A prostitute testified Monday that she gave a former Dallas vice detective sexual favors in exchange for advice about how to avoid arrest and tips about his unit’s raids and investigations.
The woman, who asked that her identity not be revealed, testified on the opening day of the federal trial of Jose Luis Bedoy. He was arrested last year and charged with three counts of obstruction of an official proceeding and one count of obstruction of due administration of justice. He later resigned from the Dallas Police Department as a senior corporal.
Evidence that the U.S. attorney’s office is presenting during the trial also includes numerous text messages and recorded phone calls between Bedoy and the prostitute he allegedly had sex with in exchange for police protection.
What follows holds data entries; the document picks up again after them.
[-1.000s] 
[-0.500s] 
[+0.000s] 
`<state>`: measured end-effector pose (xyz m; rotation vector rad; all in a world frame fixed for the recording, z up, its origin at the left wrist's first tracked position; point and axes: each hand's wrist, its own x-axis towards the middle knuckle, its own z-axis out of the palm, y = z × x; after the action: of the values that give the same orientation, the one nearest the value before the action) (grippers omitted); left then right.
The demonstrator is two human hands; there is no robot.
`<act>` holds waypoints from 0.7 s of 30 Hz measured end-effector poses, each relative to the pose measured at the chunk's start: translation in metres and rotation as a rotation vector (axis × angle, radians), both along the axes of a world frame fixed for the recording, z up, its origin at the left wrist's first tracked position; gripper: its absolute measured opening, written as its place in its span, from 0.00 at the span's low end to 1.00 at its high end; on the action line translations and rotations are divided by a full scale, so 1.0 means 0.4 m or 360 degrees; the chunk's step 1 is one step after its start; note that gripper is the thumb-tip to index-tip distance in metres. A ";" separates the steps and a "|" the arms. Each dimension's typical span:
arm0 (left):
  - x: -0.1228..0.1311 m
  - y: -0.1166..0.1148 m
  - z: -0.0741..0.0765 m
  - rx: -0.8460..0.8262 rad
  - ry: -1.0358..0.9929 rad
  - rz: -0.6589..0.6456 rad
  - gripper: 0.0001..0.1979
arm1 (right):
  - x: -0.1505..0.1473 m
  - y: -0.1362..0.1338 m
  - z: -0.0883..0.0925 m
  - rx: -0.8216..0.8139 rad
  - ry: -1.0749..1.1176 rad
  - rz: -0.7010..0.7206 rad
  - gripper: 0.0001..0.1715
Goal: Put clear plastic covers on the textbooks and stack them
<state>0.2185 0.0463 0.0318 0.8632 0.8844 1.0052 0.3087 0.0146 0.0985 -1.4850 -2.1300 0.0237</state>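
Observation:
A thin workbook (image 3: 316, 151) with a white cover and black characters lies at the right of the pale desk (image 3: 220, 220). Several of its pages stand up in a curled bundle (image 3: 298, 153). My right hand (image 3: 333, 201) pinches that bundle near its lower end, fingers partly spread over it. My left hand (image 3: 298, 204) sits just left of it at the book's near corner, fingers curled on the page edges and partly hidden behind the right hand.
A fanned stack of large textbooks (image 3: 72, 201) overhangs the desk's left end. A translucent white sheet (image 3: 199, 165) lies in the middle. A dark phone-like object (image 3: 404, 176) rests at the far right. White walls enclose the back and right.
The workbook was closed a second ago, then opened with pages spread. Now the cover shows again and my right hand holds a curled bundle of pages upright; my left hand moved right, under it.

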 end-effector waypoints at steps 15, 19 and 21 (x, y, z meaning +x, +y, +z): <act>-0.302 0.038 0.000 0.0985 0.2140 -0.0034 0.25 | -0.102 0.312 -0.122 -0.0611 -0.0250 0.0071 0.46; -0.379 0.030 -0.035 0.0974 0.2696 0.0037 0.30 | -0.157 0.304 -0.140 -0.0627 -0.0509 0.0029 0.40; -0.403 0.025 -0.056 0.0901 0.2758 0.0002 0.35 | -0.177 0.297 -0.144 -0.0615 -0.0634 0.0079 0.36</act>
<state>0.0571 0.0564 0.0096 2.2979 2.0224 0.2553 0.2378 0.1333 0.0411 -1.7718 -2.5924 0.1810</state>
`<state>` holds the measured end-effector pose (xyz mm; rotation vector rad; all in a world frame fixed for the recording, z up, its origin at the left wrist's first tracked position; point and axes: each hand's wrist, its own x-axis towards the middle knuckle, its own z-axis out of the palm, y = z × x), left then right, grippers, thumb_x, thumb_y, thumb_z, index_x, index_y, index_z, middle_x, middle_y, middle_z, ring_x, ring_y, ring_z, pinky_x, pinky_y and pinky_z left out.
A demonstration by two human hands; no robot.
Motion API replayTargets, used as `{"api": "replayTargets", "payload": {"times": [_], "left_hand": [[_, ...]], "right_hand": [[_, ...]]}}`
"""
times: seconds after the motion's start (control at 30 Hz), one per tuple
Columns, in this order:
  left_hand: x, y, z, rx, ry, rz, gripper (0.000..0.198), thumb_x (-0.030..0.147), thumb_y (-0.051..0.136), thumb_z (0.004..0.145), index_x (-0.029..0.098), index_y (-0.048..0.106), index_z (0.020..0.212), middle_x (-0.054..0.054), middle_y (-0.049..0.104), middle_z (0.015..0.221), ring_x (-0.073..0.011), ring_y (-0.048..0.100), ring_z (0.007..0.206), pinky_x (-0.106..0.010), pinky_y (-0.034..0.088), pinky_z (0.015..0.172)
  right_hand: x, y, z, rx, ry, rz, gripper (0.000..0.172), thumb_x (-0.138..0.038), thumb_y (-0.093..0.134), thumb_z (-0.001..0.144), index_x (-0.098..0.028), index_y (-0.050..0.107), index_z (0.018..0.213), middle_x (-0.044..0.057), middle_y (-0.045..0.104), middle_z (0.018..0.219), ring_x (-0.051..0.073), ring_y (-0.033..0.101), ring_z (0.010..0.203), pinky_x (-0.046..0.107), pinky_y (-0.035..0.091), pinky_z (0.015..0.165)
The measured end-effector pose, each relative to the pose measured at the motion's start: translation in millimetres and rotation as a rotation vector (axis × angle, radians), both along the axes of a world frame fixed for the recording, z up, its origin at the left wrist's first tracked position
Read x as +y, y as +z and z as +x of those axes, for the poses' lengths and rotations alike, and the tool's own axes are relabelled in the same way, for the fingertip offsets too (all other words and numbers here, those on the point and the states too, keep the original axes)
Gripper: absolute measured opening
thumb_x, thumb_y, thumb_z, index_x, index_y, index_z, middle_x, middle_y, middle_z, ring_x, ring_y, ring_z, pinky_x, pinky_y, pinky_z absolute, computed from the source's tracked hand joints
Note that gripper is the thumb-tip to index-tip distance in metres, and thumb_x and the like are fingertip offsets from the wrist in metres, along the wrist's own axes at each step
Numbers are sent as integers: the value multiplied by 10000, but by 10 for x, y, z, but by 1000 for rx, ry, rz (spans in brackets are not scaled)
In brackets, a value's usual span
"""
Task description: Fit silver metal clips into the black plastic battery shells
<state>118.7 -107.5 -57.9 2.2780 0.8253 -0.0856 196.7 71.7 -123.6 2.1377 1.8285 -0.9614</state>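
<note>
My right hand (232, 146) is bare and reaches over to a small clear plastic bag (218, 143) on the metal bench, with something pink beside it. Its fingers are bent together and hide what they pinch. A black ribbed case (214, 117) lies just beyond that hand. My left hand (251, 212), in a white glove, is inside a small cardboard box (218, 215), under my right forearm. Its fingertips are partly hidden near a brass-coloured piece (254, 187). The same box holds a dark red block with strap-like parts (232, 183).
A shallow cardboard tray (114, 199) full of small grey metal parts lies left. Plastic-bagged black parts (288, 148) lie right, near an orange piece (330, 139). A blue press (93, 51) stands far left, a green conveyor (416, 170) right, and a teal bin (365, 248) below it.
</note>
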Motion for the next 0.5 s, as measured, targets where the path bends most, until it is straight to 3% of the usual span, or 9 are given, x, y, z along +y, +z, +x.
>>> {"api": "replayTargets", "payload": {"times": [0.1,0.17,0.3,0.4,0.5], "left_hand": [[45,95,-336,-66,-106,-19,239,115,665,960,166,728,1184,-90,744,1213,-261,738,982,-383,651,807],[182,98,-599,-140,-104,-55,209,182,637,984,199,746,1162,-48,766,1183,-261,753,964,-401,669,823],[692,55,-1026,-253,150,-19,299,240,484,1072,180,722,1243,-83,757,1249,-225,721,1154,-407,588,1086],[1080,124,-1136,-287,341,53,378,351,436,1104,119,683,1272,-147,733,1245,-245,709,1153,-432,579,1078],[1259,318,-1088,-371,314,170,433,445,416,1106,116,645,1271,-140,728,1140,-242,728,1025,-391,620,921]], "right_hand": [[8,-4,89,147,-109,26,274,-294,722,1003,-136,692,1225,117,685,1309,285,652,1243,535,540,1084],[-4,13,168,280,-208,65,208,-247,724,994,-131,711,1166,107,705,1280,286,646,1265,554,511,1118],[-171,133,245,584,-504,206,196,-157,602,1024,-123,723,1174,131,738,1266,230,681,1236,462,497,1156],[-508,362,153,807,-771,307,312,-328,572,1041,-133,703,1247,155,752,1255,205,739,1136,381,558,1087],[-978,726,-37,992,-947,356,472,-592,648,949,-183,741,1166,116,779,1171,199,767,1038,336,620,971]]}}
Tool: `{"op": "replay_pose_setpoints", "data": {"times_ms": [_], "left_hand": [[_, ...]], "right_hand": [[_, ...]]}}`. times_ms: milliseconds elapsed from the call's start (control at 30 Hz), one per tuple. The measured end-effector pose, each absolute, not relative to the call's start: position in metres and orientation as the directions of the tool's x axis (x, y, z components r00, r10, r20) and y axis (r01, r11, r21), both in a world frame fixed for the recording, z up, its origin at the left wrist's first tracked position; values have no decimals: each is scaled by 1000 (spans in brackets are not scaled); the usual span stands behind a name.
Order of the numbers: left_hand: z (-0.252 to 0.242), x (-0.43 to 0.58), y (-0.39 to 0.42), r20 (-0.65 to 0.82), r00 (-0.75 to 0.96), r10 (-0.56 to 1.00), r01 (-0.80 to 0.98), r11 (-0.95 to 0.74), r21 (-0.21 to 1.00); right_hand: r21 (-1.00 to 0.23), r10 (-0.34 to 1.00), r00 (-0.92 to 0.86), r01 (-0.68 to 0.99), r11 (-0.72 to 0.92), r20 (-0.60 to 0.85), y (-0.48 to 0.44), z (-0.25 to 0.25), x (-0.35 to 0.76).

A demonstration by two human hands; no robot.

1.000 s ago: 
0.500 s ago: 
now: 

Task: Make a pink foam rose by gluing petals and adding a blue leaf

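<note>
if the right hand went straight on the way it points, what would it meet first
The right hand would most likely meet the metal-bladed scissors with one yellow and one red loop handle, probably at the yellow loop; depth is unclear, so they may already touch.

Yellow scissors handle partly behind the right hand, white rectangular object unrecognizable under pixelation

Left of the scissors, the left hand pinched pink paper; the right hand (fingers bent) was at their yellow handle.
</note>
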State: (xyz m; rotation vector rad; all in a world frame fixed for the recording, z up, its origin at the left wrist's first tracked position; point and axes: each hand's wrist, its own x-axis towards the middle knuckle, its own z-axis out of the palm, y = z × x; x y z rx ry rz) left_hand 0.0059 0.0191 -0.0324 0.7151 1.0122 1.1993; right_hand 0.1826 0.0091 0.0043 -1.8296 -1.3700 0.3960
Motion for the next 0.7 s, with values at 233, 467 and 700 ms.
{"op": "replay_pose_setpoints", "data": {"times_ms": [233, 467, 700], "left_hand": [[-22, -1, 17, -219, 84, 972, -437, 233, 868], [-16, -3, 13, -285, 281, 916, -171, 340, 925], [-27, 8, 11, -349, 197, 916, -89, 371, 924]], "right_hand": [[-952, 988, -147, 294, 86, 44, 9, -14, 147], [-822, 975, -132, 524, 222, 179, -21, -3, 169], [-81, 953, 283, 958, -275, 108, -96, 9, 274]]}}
The government’s case, however, may be hurt by disclosures last week that the FBI’s two key witnesses — including Monday’s witness — have continued to work as prostitutes while acting as FBI informants. Bedoy’s attorneys sought a delay in the trial to be able to research prosecutors’ “eleventh hour” revelations. But U.S. District Judge Barbara Lynn denied the request.
Bedoy, 40, met the woman in early 2009 during a raid on an adult entertainment business, court records show. He helped her when she tried to recover property that was seized in the raid.
Bedoy later contacted her to say he would like to get a massage from her, federal authorities said. That gradually led to more regular contact between the two over several years in which Bedoy alerted her to police investigations and then sought “massages” from her in return, prosecutors said.
On Monday, the woman described the relationship. She said Bedoy once helped her identify a client as an undercover police officer. He also told her when his vice unit was on duty so she could work certain days and hours without risk of being arrested, she said.
Once Bedoy went to her apartment to tell her how to detect an undercover officer, she said.
“If he was an undercover, he wouldn’t let me touch his private parts,” she said.It's hard to guesstimate how often such line-crossing occurs when it comes to policing the oldest profession. Long-time readers may recall a study out of Chicago finding that three percent of tricks turned by prostitutes without a pimp in their dataset were for police officers in exchange for protection. And we've seen allegations that the feds intervened to protect an informant running a prostitution ring in San Antonio.
Either way, that doesn't change the big picture Catch-22: Criminalization of prostitution makes offenders out of victims in ways that further the aims of sex traffickers, making women less likely to cooperate with police or prosecutors. It's one thing for the Lege to talk about diversion programs, another thing to fund them. Make the path out easier and perhaps more women will follow it.
In the meantime, requiring police to wear body cams would reduce the overall number of opportunities for such misdeeds. These are coercive methods exercised exclusively in the shadows; they're arguably best prevented by exposure to disinfecting sunlight, which is an added benefit of this case making it all the way to trial.